Tenho certeza de que muitos jovens que nunca teriam ouvido essa música ficaram profundamente comovidos. Eles começaram a perceber que há mais coisas na vida do que manter a boa forma ou jogar videogame. Seria ótimo pensar em amizades formadas em torno de dizer (timidamente) “Eu adorei isso, você não?”.
(Conteúdo relacionado: Livros de filosofia que você deve ler pelo menos uma vez na vida)
“No passado, os guardiões da cultura podiam ter suas falhas, mas geralmente eram pessoas instruídas e sérias, preocupadas em não cometer erros. ”
FILOSOFIA X REDES SOCIAIS
NatGeo: Na era digital, nossa “ágora” — ou seja, o nosso espaço para o debate ético — migrou para as mídias sociais. Como essa mudança de uma arquitetura física para um espaço virtual distorceu ou transformou nossa capacidade de dialogar sobre o bem e o mal?

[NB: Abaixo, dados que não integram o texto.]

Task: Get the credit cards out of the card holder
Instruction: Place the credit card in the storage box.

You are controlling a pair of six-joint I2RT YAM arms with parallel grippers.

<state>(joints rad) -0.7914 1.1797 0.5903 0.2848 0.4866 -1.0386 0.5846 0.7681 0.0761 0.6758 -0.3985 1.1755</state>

John Armstrong: No passado, os guardiões da cultura podiam ter suas falhas, mas geralmente eram pessoas instruídas e sérias, preocupadas em não cometer erros e que se esforçavam bastante para apresentar fatos corretos e argumentos lógicos.
Havia uma visão generalizada de que, obviamente, muitos temas importantes precisavam ser debatidos de forma inteligente, mas a verdade sobre eles era complexa. Pessoas com visões simplistas eram vistas como sem instrução, sem direito inerente de ter suas ideias de baixo nível amplamente divulgadas.
Ainda que tenhamos direito às nossas próprias ideias, por mais tolas que sejam; não há direito sensato de espalhar as ideias de alguém pelos quatro cantos do mundo. O espaço digital não promove o debate — dado que o debate é uma habilidade significativa e cuidadosa, na qual é preciso compreender o que o outro está dizendo, filtrar o que pode ser importante, levantar objeções bem direcionadas e esperar o mesmo tratamento em troca. Basicamente, não há muito dinheiro a ser ganho com esse tipo de troca.
*A entrevista foi feita por Luciana Borges, Editora Sênior de National Geographic Brasil e LATAM.